Les chercheurs indiquent que le manteau neigeux accumulé est la cause des aberrations sismiques. La composition en suspension ralentit les ondes sismiques. La variation de la taille des tas de neige – plus mince dans l’hémisphère oriental et plus épaisse dans l’ouest – explique le changement de vitesse.

« La limite du noyau interne n’est pas une surface simple et lisse, ce qui peut affecter la conduction thermique et les convections du noyau », a déclaré Zhang.

Le document compare l’enneigement des particules de fer avec un processus qui se produit à l’intérieur des chambres magmatiques plus près de la surface de la Terre, ce qui implique des minéraux cristallisant hors de la fonte et glommant ensemble. Dans les chambres magmatiques, le compactage des minéraux crée ce que l’on appelle le «cumul de roche». Dans le noyau terrestre, le compactage du fer contribue à la croissance du noyau interne et au rétrécissement du noyau externe.

Et étant donné l’influence du noyau sur les phénomènes qui affectent la planète entière, de la génération de son champ magnétique au rayonnement de la chaleur qui entraîne le mouvement des plaques tectoniques, une meilleure compréhension de sa composition et de son comportement pourrait aider à comprendre le fonctionnement de ces processus plus importants.

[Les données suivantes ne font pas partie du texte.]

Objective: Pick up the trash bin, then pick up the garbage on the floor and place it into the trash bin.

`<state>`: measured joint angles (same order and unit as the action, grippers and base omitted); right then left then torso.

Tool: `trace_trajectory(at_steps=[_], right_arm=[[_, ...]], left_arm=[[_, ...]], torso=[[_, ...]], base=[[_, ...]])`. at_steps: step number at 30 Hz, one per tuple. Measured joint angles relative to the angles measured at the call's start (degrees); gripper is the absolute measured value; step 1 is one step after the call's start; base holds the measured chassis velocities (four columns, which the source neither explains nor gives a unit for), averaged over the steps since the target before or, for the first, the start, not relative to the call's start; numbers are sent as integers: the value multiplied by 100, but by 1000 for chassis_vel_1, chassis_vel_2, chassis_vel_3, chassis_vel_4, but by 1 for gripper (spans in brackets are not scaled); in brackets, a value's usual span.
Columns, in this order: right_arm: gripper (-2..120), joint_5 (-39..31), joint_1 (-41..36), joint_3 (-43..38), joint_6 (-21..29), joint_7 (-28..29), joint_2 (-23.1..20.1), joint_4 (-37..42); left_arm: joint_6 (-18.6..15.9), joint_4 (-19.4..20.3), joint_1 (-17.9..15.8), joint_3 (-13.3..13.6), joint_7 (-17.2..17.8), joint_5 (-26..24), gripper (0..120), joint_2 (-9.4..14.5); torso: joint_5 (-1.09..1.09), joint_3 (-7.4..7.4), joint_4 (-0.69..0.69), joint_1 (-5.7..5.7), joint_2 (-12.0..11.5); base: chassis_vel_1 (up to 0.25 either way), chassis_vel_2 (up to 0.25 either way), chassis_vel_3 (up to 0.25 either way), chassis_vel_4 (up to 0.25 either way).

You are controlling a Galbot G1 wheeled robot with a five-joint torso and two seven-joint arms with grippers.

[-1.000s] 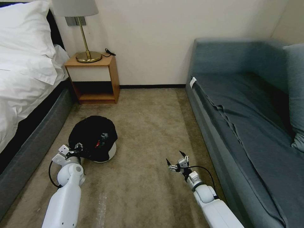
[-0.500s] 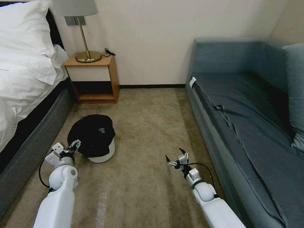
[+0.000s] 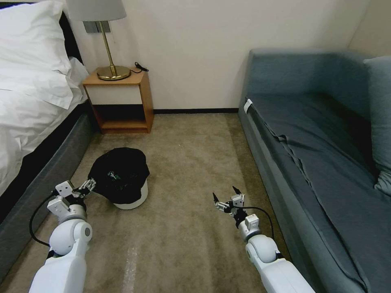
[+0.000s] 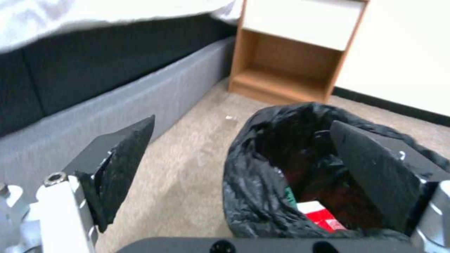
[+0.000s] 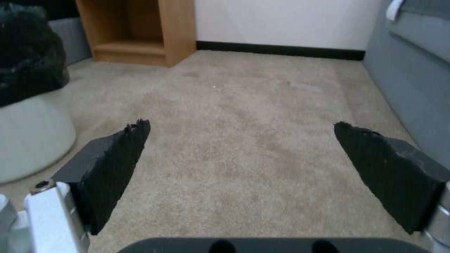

Bruce Buffet, professeur de géosciences à l’Université de Californie à Berkley, qui étudie les intérieurs des planètes et qui n’était pas impliqué dans l’étude, a déclaré que la recherche est confrontée à des questions de longue date sur l’intérieur de la Terre et pourrait même aider à en révéler davantage sur la façon dont le noyau de la Terre est venu à être.

« Relier les prédictions du modèle aux observations anormales nous permet de tirer des conclusions sur les compositions possibles du noyau liquide et peut-être de relier ces informations aux conditions qui prévalaient au moment de la formation de la planète », a-t-il déclaré. « La condition de départ est un facteur important pour que la Terre devienne la planète que nous connaissons. »

La recherche a été financée par la Fondation nationale des sciences naturelles de Chine, le Fonds de recherche fondamentale pour les universités centrales, la Jackson School of Geosciences, la National Science Foundation et la Sloan Foundation.